If we are honest, we have to admit that there are many things we don’t understand about God. We do not have final answers to the deep problems of life, and those who say they do are probably living in some degree of delusion. There are areas of mystery in our Christian faith that lie beyond the keenest scholarship or even the most profound spiritual exercises. For many people, these problems raise so many questions and uncertainties that faith itself becomes a struggle, and the very person and character of God are called into question.
Chris Wright encourages us to face up to the limitations of our understanding and to acknowledge the pain and grief they can often cause. But at the same time, he wants us to be able to say, like the psalmist in Psalm 73: “But that’s all right. God is ultimately in charge and I can trust him to put things right. Meanwhile, I will stay near to my God, make him my refuge, and go on telling of his deeds.”
“This, however, simply will not do—for three reasons. First, because the Old Testament has as much to say about the love and compassion of God as the New Testament does. Second, because the New Testament has as much to say (and more in fact) about the anger and judgment of God as the Old does. Third, because Jesus and the writers of the New Testament never seem to be embarrassed by Old Testament stories, nor do they reject or even correct them (though they do move beyond them).” (Page 77)
“But—and this is the utterly crucial point—the whole purpose of God in choosing Israel was so that the nations would eventually do so. The overall thrust of the Old Testament is not Israel against the nations, but Israel for the sake of the nations.” (Page 100)
“The action of Israel against the Canaanites is never placed in the category of oppression but of divine punishment operating through human agency.” (Page 92)

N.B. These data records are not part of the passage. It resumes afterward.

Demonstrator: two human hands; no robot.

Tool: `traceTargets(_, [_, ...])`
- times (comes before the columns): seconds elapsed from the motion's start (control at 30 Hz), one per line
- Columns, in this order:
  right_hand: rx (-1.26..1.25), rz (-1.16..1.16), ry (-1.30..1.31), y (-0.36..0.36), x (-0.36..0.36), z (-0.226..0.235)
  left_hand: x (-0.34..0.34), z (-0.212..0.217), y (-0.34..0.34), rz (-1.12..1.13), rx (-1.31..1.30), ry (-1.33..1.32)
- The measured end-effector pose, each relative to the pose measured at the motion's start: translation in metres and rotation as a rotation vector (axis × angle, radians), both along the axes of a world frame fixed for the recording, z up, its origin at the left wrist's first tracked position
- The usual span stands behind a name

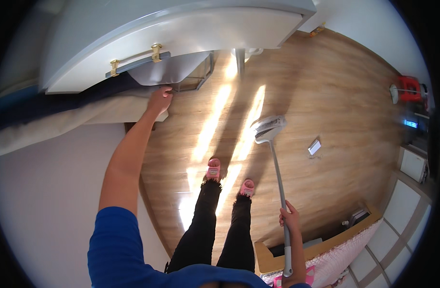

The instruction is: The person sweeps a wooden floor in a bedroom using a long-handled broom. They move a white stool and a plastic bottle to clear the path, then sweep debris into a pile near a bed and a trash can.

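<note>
My right hand point(290, 218) is wrapped around the grey handle of a broom point(277, 173). The broom's pale head point(269, 128) rests out on the wooden floor, in front of my feet and a little to the right. My left arm reaches forward past a pale side panel. At its end my left hand point(161, 100) has curled fingers at the end of a long beige padded piece point(109, 109), just below a white drawer front point(181, 36). What those fingers grip, if anything, is hidden.
A small white flat object point(314, 146) lies on the floor right of the broom, with crumbs beside it. A metal-framed piece point(201, 79) stands under the drawer. A red item point(409, 89) is at far right. A wooden-edged unit point(321, 247) stands near my right arm.
</note>
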State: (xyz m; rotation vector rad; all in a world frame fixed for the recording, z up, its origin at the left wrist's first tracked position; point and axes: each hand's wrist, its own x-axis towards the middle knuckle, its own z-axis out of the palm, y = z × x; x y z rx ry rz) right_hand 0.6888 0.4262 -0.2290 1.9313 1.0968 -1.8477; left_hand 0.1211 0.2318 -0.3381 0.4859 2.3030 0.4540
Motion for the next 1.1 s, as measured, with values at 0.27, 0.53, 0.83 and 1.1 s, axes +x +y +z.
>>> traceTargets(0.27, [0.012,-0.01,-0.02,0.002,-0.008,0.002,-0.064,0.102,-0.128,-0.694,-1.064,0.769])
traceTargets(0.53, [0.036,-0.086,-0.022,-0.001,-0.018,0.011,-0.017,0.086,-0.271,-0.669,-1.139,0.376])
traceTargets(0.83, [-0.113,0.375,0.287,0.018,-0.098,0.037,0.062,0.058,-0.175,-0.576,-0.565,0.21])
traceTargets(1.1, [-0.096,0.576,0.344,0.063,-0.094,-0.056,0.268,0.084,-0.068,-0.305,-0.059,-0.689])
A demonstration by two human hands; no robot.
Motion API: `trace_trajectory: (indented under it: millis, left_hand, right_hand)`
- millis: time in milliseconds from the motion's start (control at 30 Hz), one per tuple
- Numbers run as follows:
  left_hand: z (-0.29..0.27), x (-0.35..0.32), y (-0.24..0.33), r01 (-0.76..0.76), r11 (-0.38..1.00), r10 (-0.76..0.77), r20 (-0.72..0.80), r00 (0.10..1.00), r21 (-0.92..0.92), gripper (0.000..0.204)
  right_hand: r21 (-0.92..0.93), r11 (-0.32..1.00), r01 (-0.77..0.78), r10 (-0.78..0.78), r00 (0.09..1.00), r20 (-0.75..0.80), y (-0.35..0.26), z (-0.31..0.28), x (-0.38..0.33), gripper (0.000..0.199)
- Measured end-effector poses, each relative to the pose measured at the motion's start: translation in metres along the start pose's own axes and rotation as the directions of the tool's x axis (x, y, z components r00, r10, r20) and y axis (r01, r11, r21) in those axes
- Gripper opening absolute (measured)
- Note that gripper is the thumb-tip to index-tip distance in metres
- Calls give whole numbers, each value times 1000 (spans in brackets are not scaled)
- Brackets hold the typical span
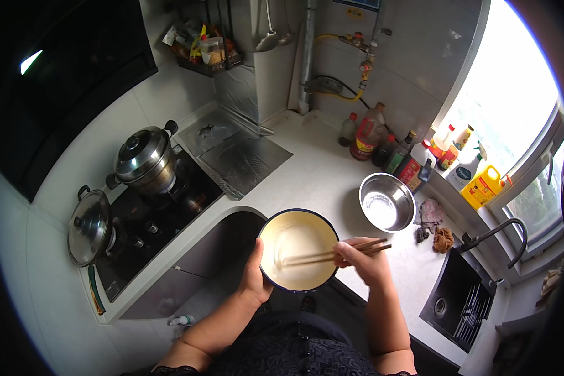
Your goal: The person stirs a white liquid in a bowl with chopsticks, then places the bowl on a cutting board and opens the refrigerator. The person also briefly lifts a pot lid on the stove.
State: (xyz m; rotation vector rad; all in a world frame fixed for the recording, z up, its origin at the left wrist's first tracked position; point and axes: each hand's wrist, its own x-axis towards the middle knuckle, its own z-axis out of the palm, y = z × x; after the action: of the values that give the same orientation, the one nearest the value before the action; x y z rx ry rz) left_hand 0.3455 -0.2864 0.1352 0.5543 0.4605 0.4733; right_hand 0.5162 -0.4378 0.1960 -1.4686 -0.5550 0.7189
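My left hand (255, 276) grips the left rim of a round bowl (313, 227) with a dark blue edge, held over the counter's front edge. A pale cream batter (297, 250) fills the bowl. A pair of wooden chopsticks (323, 255) is pinched in my right hand (365, 260) at the bowl's right rim. Their tips reach left into the batter.
An empty steel bowl (387, 202) stands on the white counter (313, 175) behind my right hand. Bottles (382, 141) line the wall and window sill. A stove (150, 219) with a lidded steel pot (143, 158) and a lidded pan (89, 227) lies left. A dark sink (460, 294) with a faucet is at right.
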Motion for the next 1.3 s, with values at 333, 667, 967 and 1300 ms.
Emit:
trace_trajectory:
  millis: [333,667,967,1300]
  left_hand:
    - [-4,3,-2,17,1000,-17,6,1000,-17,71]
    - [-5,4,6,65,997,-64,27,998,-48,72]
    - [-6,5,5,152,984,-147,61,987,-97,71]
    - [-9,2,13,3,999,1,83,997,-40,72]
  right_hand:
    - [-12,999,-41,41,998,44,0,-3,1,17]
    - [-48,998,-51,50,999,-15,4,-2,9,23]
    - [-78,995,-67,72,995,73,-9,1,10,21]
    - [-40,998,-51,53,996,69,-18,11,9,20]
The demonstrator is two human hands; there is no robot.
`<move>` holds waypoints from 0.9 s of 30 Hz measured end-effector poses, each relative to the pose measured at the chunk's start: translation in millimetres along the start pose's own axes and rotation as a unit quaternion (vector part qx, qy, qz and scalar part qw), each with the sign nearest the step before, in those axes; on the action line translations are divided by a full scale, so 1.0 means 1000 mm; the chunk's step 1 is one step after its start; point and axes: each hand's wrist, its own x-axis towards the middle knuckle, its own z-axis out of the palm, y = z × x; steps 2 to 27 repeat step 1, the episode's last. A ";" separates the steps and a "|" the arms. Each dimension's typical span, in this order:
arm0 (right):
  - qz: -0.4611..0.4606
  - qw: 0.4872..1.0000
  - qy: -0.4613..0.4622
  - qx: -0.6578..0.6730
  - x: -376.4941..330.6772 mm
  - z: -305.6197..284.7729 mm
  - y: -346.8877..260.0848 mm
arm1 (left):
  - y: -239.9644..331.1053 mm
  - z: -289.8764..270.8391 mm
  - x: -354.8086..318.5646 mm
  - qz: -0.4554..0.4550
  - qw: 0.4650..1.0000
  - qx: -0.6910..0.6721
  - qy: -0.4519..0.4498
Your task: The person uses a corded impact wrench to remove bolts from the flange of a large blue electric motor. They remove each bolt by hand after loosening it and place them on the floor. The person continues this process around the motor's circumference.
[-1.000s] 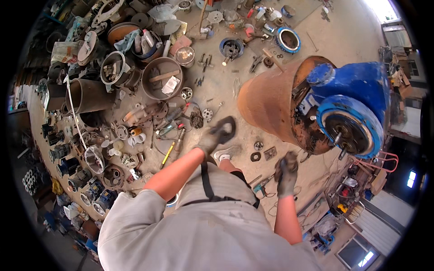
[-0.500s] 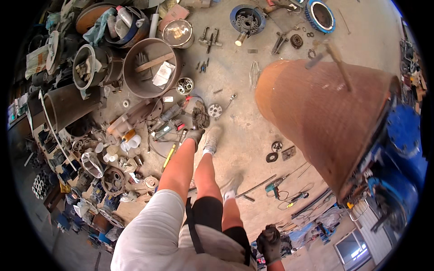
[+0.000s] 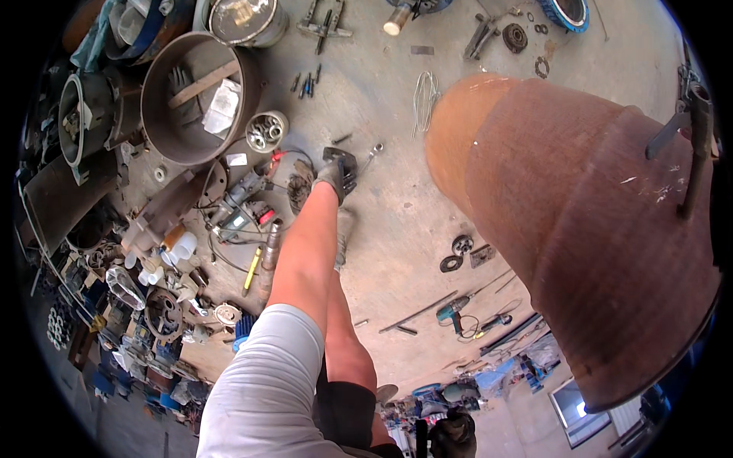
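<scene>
My left hand [image 3: 340, 166], in a dark glove, reaches down to the floor with its fingers curled. It covers the spot where a round metal disc with holes lay, and what it grips is hidden. A combination wrench [image 3: 372, 156] lies just to its right, and a dirty brown rag [image 3: 301, 187] just to its left. At the lower edge, away from the tools, is my right hand [image 3: 453, 437], also in a dark glove. It is too dark to make out its fingers.
A large rusty cylinder [image 3: 565, 198] fills the right side. Near my left arm lie an angle grinder [image 3: 238, 191] with its cord and a yellow marker [image 3: 253, 271]. A rusty drum [image 3: 153, 99] and a small bucket of metal parts [image 3: 267, 131] stand at left. A drill [image 3: 453, 311] lies nearer me.
My left hand has moved from beside the rag to the disc, which it now covers. My right hand has sunk toward the lower edge. The view has shifted, and the cylinder looks larger.
</scene>
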 end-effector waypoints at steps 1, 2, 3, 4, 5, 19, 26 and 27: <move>0.007 1.000 0.002 -0.006 -0.002 -0.005 0.001 | -0.005 -0.002 0.011 0.007 1.000 0.016 0.020; 0.007 1.000 0.002 -0.006 -0.002 -0.005 0.001 | -0.005 -0.002 0.011 0.007 1.000 0.016 0.020; 0.007 1.000 0.002 -0.006 -0.002 -0.005 0.001 | -0.005 -0.002 0.011 0.007 1.000 0.016 0.020; 0.007 1.000 0.002 -0.006 -0.002 -0.005 0.001 | -0.005 -0.002 0.011 0.007 1.000 0.016 0.020; 0.007 1.000 0.002 -0.006 -0.002 -0.005 0.001 | -0.005 -0.002 0.011 0.007 1.000 0.016 0.020; 0.007 1.000 0.002 -0.006 -0.002 -0.005 0.001 | -0.005 -0.002 0.011 0.007 1.000 0.016 0.020; 0.007 1.000 0.002 -0.006 -0.002 -0.005 0.001 | -0.005 -0.002 0.011 0.007 1.000 0.016 0.020; 0.007 1.000 0.002 -0.006 -0.002 -0.005 0.001 | -0.005 -0.002 0.011 0.007 1.000 0.016 0.020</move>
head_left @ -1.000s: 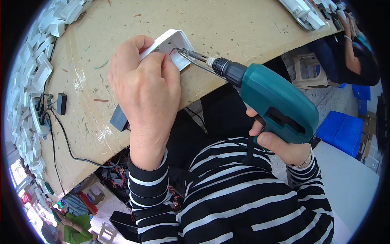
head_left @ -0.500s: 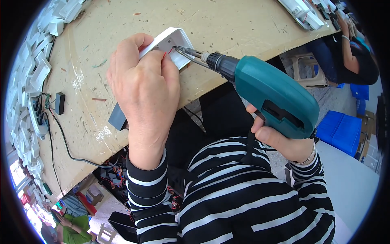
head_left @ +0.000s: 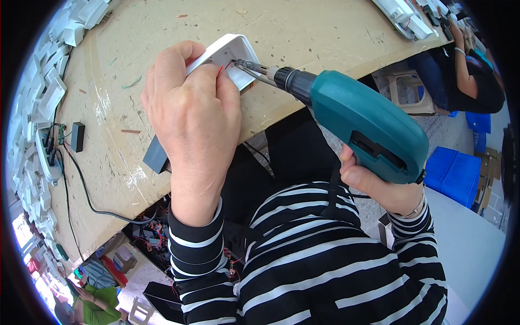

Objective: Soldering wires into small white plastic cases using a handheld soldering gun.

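**White plastic casing held under the driver bit**

White and rigid, the small rounded plastic casing point(head_left: 230, 57) is held on the scuffed wooden workbench point(head_left: 303, 32), close to its near edge. It looks light and stiff, with smooth walls that could slip or crack under pressure, so it is best gripped by its long sides. The left hand point(head_left: 189, 116) is closed over the casing from the near side, fingers curled around its rim. The right hand point(head_left: 379, 187) is wrapped tightly around the grip of a teal cordless screwdriver point(head_left: 363, 127), whose metal bit point(head_left: 254, 69) is pressed into the casing's open face. A thin red wire shows beside the bit tip.
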### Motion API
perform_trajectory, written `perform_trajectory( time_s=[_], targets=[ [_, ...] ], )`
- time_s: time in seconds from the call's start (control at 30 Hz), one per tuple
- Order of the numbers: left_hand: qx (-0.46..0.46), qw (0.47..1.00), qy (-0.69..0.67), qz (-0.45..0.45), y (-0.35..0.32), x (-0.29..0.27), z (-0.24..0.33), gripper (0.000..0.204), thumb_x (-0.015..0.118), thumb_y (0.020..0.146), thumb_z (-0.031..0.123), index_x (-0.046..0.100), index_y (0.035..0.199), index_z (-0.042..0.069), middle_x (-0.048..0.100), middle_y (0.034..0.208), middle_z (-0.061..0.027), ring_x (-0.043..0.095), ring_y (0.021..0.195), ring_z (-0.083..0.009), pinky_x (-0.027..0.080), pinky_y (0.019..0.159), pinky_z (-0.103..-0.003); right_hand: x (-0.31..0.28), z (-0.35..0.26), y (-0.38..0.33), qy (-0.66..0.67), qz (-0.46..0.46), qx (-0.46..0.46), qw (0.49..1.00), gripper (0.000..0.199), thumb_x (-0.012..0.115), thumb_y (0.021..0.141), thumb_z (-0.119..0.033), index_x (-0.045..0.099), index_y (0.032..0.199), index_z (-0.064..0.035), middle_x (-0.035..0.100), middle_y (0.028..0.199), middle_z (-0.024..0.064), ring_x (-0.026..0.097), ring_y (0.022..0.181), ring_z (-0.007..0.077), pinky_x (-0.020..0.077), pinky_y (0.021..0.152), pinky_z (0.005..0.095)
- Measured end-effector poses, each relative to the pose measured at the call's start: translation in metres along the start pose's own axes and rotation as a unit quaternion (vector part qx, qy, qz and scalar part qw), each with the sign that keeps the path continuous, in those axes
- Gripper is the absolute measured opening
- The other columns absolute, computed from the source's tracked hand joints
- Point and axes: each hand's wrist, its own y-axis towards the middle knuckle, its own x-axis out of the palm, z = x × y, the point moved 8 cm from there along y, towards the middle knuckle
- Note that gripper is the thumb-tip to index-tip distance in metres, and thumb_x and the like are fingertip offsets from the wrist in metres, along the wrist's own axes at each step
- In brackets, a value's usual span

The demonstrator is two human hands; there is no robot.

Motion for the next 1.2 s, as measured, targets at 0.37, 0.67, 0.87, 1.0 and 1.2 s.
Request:
perform_trajectory(
  time_s=[0.37,0.67,0.87,1.0,1.2],
  targets=[
    [-0.001,1.000,0.005,0.003,-0.0003,-0.0005,-0.0007,0.004,0.065,0.070,0.001,0.066,0.071,-0.003,0.061,0.099,-0.0102,0.056,0.089,-0.0260,0.042,0.080,-0.037,0.0045,-0.0090,0.0028,-0.009,-0.016,-0.025,1.000,0.041,0.081,0.073,-0.008,0.062,0.107,0.0033,0.061,0.096,0.0095,0.062,0.077,0.0108,0.0510,0.065,0.0210],
    [0.000,1.000,0.002,0.001,0.0002,-0.0007,0.0003,0.005,0.065,0.070,0.001,0.066,0.071,-0.003,0.061,0.098,-0.0104,0.056,0.088,-0.0263,0.042,0.080,-0.038,0.0047,-0.0065,0.0004,-0.032,-0.030,-0.021,0.999,0.041,0.081,0.073,-0.007,0.061,0.108,0.0030,0.062,0.096,0.0085,0.064,0.078,0.0106,0.0529,0.069,0.0210],
    [0.000,1.000,0.002,0.000,0.0003,0.0000,0.0003,0.005,0.065,0.070,0.001,0.067,0.072,-0.003,0.061,0.098,-0.0103,0.056,0.088,-0.0260,0.042,0.080,-0.038,0.0058,-0.0088,0.0011,-0.001,-0.011,-0.019,1.000,0.042,0.080,0.074,-0.006,0.061,0.110,0.0029,0.063,0.094,0.0078,0.064,0.078,0.0094,0.0526,0.070,0.0211],
    [-0.005,1.000,0.008,-0.001,0.0002,-0.0005,-0.0006,0.005,0.065,0.070,0.001,0.067,0.072,-0.003,0.061,0.098,-0.0101,0.056,0.088,-0.0260,0.042,0.080,-0.038,0.0023,-0.0047,-0.0008,0.007,-0.005,0.001,1.000,0.041,0.080,0.074,-0.005,0.061,0.109,0.0028,0.065,0.094,0.0076,0.065,0.079,0.0093,0.0530,0.071,0.0214],
    [-0.005,1.000,0.010,0.000,0.0003,-0.0007,-0.0008,0.006,0.066,0.070,0.002,0.067,0.072,-0.003,0.061,0.098,-0.0099,0.056,0.087,-0.0259,0.042,0.079,-0.037,0.0070,0.0001,-0.0063,-0.032,-0.080,0.020,0.996,0.064,0.075,0.078,-0.007,0.043,0.134,-0.0016,0.061,0.113,0.0166,0.063,0.091,0.0156,0.0530,0.079,0.0293]
  ],
)
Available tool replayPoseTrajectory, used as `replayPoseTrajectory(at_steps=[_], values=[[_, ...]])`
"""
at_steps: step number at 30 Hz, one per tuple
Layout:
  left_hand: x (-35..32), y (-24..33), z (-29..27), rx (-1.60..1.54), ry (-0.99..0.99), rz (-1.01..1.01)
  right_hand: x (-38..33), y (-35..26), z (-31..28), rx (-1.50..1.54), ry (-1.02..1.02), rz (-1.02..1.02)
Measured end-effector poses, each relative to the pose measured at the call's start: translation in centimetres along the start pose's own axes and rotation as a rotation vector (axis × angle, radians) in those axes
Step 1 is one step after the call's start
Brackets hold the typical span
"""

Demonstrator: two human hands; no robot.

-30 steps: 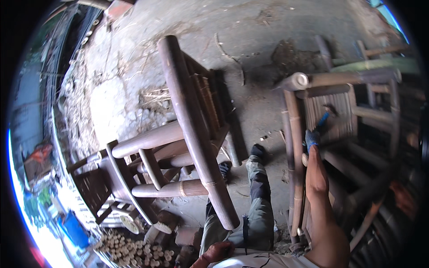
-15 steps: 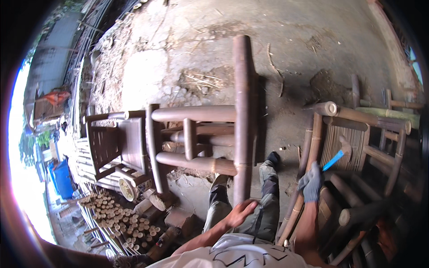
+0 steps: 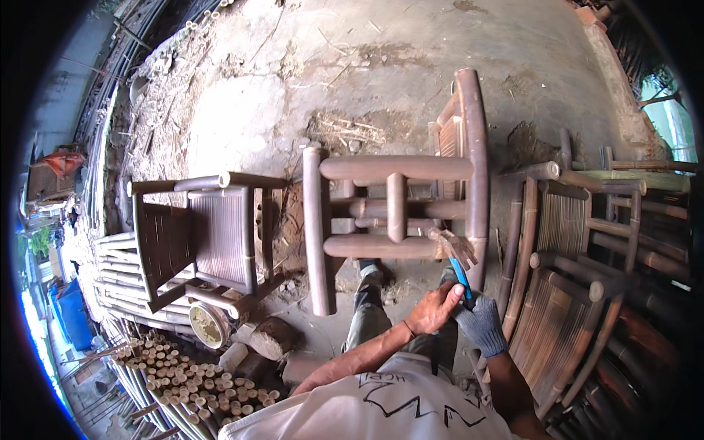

“So it seems to me that there is no doubt at all, even if one could not put a percentage point on the matter, that the vast bulk of all the suffering and pain in our world is the result, direct or indirect, of human wickedness. Even where it is not caused directly by human sin, suffering can be greatly increased by it.” (Page 32)
“By ‘moral’ evil is meant the suffering and pain that we find in the world standing in some relation to the wickedness of human beings, directly or indirectly.” (Page 30)
It is because Dr. Wright confronts biblical problems with a combination of honesty and humility that I warmly commend this book.